Page 1 of 2

Class - Damerau-Levenshtein distance

Posted: Mon Oct 06, 2008 3:19 pm
by VladSun

Code: Select all

class DamerauLevenshtein
{
    // Measures the Damerau-Levenshtein distance of two words
    public static function distance($str1, $str2)
    {
        $d = Array();
     
        $lenStr1 = strlen($str1);
        $lenStr2 = strlen($str2);
     
        if ($lenStr1 == 0) 
            return $lenStr2;
            
        if ($lenStr2 == 0) 
            return $lenStr1;
     
        for ($i=0; $i <= $lenStr1; $i++)
        {
            $d[$i] = Array();
            $d[$i][0] = $i;     
        }
 
        for ($j=0; $j <= $lenStr2; $j++)
            $d[0][$j] = $j; 
        
        for ($i=1; $i <= $lenStr1; $i++)
        {
            for ($j=1; $j <= $lenStr2; $j++)
            {
                $cost = substr($str1, $i - 1, 1) == substr($str2, $j - 1, 1) ? 0 : 1;
                
                $d[$i][$j] = min(
                                    $d[$i - 1][$j] + 1,                 // deletion
                                    $d[$i][$j - 1] + 1,                 // insertion
                                    $d[$i - 1][$j - 1] + $cost          // substitution
                                );
                                
                if (    
                    $i > 1 && 
                    $j > 1 && 
                    substr($str1, $i - 1, 1) == substr($str2, $j - 2, 1) && 
                    substr($str1, $i - 2, 1) == substr($str2, $j - 1, 1) 
                )
                   $d[$i][$j] = min(
                                    $d[$i][$j],
                                    $d[$i - 2][$j - 2] + $cost          // transposition
                                 );
            }
 
        }
        return $d[$lenStr1][$lenStr2];
    }
    
    // Case insensitive version of distance()
    public static function distancei($str1, $str2)
    {
        return self::distance(strtolower($str1), strtolower($str2));
    }
    
    // An attempt to measure word similarity in percent 
    public static function similarity($str1, $str2)
    {
        $lenStr1 = strlen($str1);
        $lenStr2 = strlen($str2);
     
        if ($lenStr1 == 0 && $lenStr2 == 0)
            return 100;
 
        $distance = self::distance($str1, $str2);
        $similarity = 100 - (int)round(200 * $distance / ($lenStr1 + $lenStr2));
        return $similarity >= 100 ? 100 : $similarity;
    }
 
    // Case insensitive version of similarity()
    public static function similarityi($str1, $str2)
    {
        return self::similarity(strtolower($str1), strtolower($str2));
    }
    
}
I've implemented the pseudo-code given in http://en.wikipedia.org/wiki/Damerau-Le ... n_distance in PHP.
Three major questions:
- do you think it can be implemented in a better/faster way?
- a better and more accurate version of similarity() function?
- I'm going to add 5-th type of miss typing - a transposition based on the keyboard layout (for now - QWERTY). Any suggestions or ideas about its implementation?

Thank you.

Re: Class - Damerau-Levenshtein distance

Posted: Mon Oct 06, 2008 6:50 pm
by Luke
How about the native levenshtein function? http://us.php.net/levenshtein :)
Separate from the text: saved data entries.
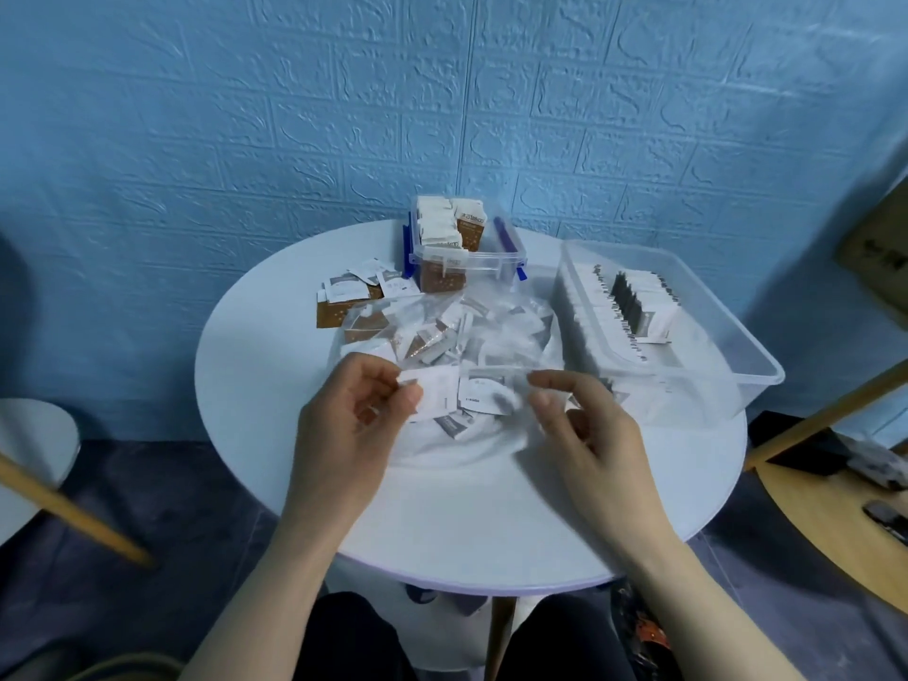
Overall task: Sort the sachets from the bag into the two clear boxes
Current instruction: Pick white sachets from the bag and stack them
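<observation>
Nearest the camera, both forearms extend over the round white surface [442,523]. The left hand [344,415] has its fingers curled, and its grip pinches a white sachet [432,393] between thumb and fingertips at the near mouth of the clear bag [491,346]. The right hand [584,435] is just beside it, thumb and forefinger drawn together at the bag's near edge; the film is transparent and the area is blurred, so it cannot be told whether this grip has hold of the bag. The bag lies flat across the middle of the surface and contains a loose heap of sachets [442,336], some white and grey, some brown. To the far left of the bag, a small group of loose sachets [358,292] rests directly on the surface, white ones overlapping a brown one. Right of the bag, touching or nearly touching it, stands the large clear box [727,336], which holds a row of white sachets [629,307] standing on edge, with dark ones in the middle of the row. Furthest away, at the rear edge of the surface, stands the small clear box [491,260] with blue latches, packed with upright brown-and-white sachets [457,228] that rise above its rim. Behind the surface is a blue embossed wall [442,90].
</observation>
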`<state>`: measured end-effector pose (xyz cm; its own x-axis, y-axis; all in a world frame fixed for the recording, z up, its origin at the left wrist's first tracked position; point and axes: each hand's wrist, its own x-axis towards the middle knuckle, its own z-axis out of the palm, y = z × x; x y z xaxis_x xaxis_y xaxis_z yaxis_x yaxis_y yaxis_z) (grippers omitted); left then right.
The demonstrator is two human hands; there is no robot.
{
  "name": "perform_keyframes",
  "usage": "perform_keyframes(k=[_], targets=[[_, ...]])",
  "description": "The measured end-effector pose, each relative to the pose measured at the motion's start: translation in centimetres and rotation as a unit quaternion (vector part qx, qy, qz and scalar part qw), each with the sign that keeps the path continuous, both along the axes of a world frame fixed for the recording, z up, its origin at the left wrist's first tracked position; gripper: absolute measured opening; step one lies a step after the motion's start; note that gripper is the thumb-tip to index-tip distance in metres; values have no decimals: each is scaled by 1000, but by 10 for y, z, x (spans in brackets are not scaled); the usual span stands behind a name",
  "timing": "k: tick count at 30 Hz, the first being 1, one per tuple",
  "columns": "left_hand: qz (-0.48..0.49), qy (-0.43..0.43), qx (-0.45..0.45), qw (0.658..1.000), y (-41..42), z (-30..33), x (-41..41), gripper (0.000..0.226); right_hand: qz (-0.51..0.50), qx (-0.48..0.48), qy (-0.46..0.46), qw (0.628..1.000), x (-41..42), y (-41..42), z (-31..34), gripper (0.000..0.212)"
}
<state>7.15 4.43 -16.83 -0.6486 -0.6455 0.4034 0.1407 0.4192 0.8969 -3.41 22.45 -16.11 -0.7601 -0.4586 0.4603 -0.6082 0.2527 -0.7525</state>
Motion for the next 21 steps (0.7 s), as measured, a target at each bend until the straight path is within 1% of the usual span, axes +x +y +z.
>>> perform_keyframes(k=[1,3,6,7,10,11,12,14,17,21], targets=[[17,20,21,999,0,0,1,15,-9,22,3,1000,-5,0,2,19],[45,51,54,996,1,1,2,15,-14,113,56,992,-12,-4,6,22],[52,54,78,994,1,2,4,13,-59,214,89,971,-12,-14,17,25],[50,47,77,995,1,2,3,13,-80,248,100,960,-11,-17,21,31],[35,22,58,997,1,2,2,11,-136,362,132,913,-8,-31,27,55],[31,16,55,998,1,2,2,12,-151,385,140,900,-8,-36,27,58],[28,10,51,998,1,2,2,13,-161,396,148,892,-7,-41,26,58],[18,-4,41,999,0,2,3,17,-162,395,138,894,-7,-47,24,56],[-9,-26,24,999,1,1,4,21,-155,350,96,919,-8,-46,22,52],[-35,-47,5,998,1,0,4,16,-132,275,116,945,-3,-34,22,29]])
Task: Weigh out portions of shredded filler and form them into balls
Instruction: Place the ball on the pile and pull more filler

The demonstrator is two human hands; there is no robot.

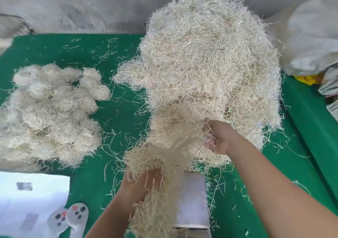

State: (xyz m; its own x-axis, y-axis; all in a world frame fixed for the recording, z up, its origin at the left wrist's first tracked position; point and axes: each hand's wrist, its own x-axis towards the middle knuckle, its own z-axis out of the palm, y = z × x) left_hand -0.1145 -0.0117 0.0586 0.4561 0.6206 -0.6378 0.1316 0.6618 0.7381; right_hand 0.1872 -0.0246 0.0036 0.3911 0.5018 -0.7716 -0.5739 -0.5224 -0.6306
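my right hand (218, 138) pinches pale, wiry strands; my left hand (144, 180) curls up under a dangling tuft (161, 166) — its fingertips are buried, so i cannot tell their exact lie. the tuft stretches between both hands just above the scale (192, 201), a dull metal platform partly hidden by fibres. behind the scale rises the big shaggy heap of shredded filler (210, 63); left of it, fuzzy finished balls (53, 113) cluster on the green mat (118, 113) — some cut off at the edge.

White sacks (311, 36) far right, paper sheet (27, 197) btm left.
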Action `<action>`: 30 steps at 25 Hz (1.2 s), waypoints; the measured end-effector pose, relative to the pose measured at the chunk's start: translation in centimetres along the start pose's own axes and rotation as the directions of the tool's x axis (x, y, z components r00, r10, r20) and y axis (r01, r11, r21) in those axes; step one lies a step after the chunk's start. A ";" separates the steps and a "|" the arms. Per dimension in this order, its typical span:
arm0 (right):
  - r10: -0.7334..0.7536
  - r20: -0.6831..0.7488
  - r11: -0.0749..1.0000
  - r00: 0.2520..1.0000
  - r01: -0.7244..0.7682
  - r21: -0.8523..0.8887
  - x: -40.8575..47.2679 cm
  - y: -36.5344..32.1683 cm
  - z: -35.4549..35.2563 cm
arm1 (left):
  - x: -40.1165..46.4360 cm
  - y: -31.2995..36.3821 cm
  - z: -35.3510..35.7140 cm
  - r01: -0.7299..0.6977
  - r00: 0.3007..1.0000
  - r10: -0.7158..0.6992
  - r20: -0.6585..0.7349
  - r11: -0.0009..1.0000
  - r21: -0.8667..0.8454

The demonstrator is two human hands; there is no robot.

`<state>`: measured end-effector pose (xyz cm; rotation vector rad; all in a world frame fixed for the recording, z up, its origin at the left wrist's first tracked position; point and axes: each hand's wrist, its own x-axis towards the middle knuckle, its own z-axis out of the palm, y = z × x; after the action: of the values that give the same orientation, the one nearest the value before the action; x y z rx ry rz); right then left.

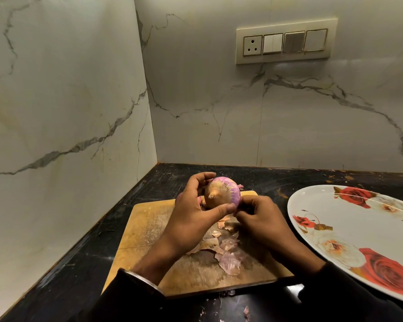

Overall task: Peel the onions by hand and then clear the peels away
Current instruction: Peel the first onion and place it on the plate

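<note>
A partly peeled onion [221, 194], brown papery at its tip and pink-purple at the far side, is held above the wooden cutting board [147, 226]. My left hand [191, 212] wraps it from the left, thumb under it. My right hand [258, 217] pinches the skin at the onion's lower right edge. Several loose peels [228, 254], tan and pale pink, lie on the board beneath my hands.
A large white plate [349, 231] with red rose print lies to the right on the dark countertop [79, 270]. Marble walls close the corner at left and behind. A switch panel [286, 43] is on the back wall. Small peel scraps [246, 311] lie near the front edge.
</note>
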<state>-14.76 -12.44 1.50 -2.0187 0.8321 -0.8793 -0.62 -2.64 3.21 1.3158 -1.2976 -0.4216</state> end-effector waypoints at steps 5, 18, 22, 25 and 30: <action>0.055 -0.077 0.869 0.995 -0.010 0.494 0.1 -1.4 -0.6 | 0.2 -0.7 -0.1 -0.032 0.999 0.034 -0.017 0.992 0.123; 0.029 -0.127 0.805 0.991 0.052 0.591 -0.2 -1.2 -1.0 | 0.3 -0.6 0.1 -0.064 0.994 0.077 -0.084 0.987 0.150; -0.006 -0.156 0.826 0.988 0.093 0.556 -0.2 -1.2 -0.9 | 0.3 -0.7 0.1 -0.077 0.992 0.091 -0.085 0.984 0.161; -0.068 -0.207 0.886 0.976 0.155 0.437 -0.3 -1.2 -0.6 | 0.2 -0.8 0.2 -0.088 0.991 0.105 -0.082 0.978 0.190; -0.125 -0.249 0.917 0.960 0.207 0.341 -0.4 -1.0 -0.5 | 0.2 -0.6 0.1 -0.078 0.993 0.091 -0.074 0.984 0.157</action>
<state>-15.17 -11.83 2.43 -1.6994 0.5654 -1.2769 -0.43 -3.02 2.76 1.3864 -1.3340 -0.2098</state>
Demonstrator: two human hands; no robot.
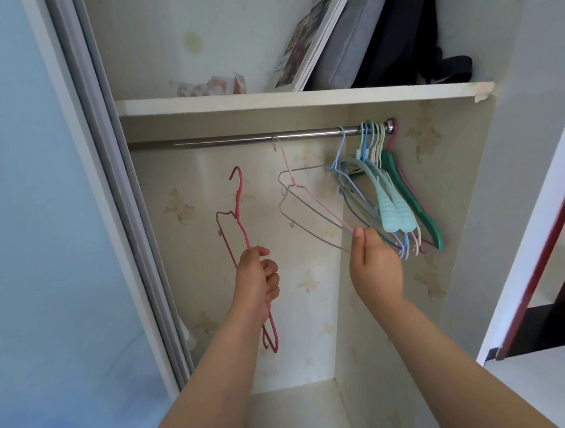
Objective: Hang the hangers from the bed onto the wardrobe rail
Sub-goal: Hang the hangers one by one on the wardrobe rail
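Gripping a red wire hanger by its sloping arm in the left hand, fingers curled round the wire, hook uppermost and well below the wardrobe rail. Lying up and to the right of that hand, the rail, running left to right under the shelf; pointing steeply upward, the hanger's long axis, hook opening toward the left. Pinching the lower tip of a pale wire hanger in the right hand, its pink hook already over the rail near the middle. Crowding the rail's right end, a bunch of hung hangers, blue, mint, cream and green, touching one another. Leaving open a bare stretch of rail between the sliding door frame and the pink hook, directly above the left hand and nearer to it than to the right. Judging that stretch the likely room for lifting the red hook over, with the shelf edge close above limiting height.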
Re: Class - Damerau-Levenshtein distance

Posted: Mon Oct 06, 2008 7:23 pm
by VladSun
I know about it but Damerau-Levenshtein is superior to it ;) At least Wiki says so :) :)

Re: Class - Damerau-Levenshtein distance

Posted: Mon Oct 06, 2008 10:20 pm
by Christopher
Have you run a bunch of strings through your and the library function to see if it is superior?
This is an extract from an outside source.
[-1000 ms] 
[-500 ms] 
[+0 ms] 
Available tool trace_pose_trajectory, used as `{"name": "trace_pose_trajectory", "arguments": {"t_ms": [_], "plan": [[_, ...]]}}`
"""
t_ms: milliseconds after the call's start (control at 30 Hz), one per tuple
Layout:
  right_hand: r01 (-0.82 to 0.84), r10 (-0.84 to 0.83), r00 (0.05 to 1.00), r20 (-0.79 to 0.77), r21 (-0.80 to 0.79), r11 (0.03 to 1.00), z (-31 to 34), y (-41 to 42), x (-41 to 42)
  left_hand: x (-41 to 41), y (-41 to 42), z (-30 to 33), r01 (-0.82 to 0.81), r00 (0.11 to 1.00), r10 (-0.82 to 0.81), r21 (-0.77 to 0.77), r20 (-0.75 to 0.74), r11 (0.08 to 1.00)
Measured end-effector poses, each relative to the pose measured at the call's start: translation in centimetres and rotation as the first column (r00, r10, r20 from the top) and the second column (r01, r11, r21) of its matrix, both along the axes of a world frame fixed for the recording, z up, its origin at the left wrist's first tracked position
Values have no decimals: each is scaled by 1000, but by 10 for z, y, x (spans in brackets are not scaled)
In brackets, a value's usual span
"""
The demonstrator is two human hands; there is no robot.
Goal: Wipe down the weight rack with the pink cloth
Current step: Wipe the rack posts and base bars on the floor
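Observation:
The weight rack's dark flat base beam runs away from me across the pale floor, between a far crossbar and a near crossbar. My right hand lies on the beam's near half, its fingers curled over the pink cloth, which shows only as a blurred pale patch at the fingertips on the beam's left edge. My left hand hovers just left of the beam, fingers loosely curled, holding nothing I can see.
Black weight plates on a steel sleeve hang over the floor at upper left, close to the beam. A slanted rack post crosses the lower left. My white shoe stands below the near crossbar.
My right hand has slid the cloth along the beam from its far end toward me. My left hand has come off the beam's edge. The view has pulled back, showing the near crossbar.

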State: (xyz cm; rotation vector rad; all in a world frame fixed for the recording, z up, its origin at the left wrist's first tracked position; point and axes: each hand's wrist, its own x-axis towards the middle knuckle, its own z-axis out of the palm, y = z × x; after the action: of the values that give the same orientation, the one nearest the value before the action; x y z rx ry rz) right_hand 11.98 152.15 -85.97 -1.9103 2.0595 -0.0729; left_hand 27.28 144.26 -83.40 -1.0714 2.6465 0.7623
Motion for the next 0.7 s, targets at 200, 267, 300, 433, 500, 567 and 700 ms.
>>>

Re: Class - Damerau-Levenshtein distance

Posted: Tue Oct 07, 2008 5:04 am
by VladSun
I mean it's superior in accuracy of the results:
DamerauLevenshtein::distance('people', 'pepole') = 1
levenshtein('people', 'pepole') = 2
Apparently, if I want to make it superior in speed, I'll have to write it as a PHP module or something like that :)

Re: Class - Damerau-Levenshtein distance

Posted: Tue Oct 28, 2008 10:56 pm
by seanie
If you were going to use your PHP application with a MySQL database, you could always try my MySQL User Defined Functions:
http://blog.lolyco.com/sean/2008/08/27/ ... positions/
You can still use them even if you're checking two non-stored strings with a SQL statement like:

select dam_lev(string1, string2);

I'd be interested to know how using the UDF in this way compares to your PHP coded function.

-edit- haha URL is laughing at me.

Re: Class - Damerau-Levenshtein distance

Posted: Wed Oct 29, 2008 6:24 am
by VladSun
Yes, I've used it mainly with DB.

My validation on a text field (corresponding to a text field in a DB table with unique constraint) is a two stage one - it checks whether the text entered by the user is similar enough to any other texts already entered in the DB. If it so, the form is redisplayed and a warning text is displayed (with the closest texts found). At this stage the user should check whether he has made any spell check errors and decide whether he is entering a new record indeed or it's not the case. On the second form submition with unchanged text, no such checks are performed and the record is inserted in the DB.

Re: Class - Damerau-Levenshtein distance

Posted: Mon Jan 18, 2010 9:15 am
by VladSun
VladSun wrote:Apparently, if I want to make it superior in speed, I'll have to write it as a PHP module or something like that :)
:) Guess what! :twisted:

Code: Select all

echo damerau_levenshtein("monday", "mondya")
=> 1
damerau_levenshtein.tar.gz
Source files
(17.45 KiB) Downloaded 807 times
damerau_levenshtein.so.tar.gz
Precompiled module (32bit)
(10.6 KiB) Downloaded 667 times
To compile:

Code: Select all

phpize && ./configure --enable-damerau-levenshtein && make clean && make
Module will be placed in ./modules - copy it to your PHP extensions directory and enable it in php.ini

Re: Class - Damerau-Levenshtein distance

Posted: Mon Jan 18, 2010 9:27 am
by Weirdan
Source tarball seems to be broken - 81 bytes is a bit small for a tarball.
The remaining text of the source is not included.